[Esip-citationguidelines] Esip-citationguidelines Digest, Vol 24, Issue 3

Lesley Wyborn lesley.wyborn at anu.edu.au
Tue Dec 22 16:47:35 EST 2020


Hi Rob

Yes – it is so complex.

I am doing some work on MT data in Australia, and what I think we are going to move towards is a DOI for each individual station in an MT survey/network, but that is a very confronting suggestion to some geophysicists so it is softly, softly at the moment. The idea is that when the stations are aggregated into a dataset, this also gets a DOI.

The UNAVCO people presented this work on DOIs in either the 2018 or 2019 AGU and I tried to get them to publish something on their composite and aggregate DOIs, but I can’t see that they have done this yet (it’s like trying to get IRIS to publish a referenceable paper on their ‘Dirt-to-Desktop concept – hint, hint).

This way with something like CRediT we can finally start to acknowledge the people that go out in the field and dig the holes and actually collect the data, and more importantly, recognise those who funded the data collection initiative.  Once you go into the more highly evolved data products, these people are rarely if ever citable in a machine-readable way (if you are lucky it is in free text in the acknowledgements).

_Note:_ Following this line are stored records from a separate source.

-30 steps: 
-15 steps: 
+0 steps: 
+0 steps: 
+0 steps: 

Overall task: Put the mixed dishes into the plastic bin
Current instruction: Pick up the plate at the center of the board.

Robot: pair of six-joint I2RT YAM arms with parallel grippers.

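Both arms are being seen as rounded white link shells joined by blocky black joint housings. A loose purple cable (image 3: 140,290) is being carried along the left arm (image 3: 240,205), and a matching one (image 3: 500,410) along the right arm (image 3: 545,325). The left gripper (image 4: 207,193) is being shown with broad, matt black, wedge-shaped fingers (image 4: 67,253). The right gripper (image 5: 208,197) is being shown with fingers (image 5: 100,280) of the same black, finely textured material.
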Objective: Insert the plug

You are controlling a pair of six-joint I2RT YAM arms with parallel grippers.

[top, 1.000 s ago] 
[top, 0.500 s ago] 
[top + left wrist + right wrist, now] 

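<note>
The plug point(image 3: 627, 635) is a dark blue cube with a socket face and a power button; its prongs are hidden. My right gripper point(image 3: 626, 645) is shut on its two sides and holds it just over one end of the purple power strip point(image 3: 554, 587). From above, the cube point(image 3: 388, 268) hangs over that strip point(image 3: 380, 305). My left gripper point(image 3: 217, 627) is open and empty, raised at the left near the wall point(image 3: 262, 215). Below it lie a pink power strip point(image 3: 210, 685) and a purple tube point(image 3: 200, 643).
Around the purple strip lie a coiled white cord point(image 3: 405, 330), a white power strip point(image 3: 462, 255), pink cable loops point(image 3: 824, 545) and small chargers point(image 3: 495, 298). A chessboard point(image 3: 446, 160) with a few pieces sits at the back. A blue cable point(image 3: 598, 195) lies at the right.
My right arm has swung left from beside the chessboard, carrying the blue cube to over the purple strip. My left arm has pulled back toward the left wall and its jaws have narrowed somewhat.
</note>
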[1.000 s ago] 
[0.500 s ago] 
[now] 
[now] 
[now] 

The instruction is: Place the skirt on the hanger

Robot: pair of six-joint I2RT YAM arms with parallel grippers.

Critical to this is Data Versioning and the NASA processing levels – have you see the outputs of the RDA Data Versioning Working Group? This WG produced a white paper<https://rd-alliance.org/group/data-versioning-wg/outcomes/principles-and-best-practices-data-versioning-all-data-sets-big> based on 39 use cases<https://rd-alliance.org/group/data-versioning-wg/outcomes/compilation-data-versioning-use-cases-rda-data-versioning-working>.

It would be great to know if anyone else is working on this apart from UNAVCO and Oceans Network Canada.

Take care


Lesley


From: Robert Casey <rob at iris.washington.edu>
Date: Wednesday, 23 December 2020 at 8:03 am
To: Lesley Wyborn <lesley.wyborn at anu.edu.au>
Cc: Mark Parsons <parsonsm.work at icloud.com>, Esip-citationguidelines <esip-citationguidelines at lists.esipfed.org>
Subject: Re: [Esip-citationguidelines] Esip-citationguidelines Digest, Vol 24, Issue 3


Thank you Mark and Lesley for your responses.  I like where UNAVCO was going with this as well and it's a model that they put into practice that certainly should be a set piece for discussion.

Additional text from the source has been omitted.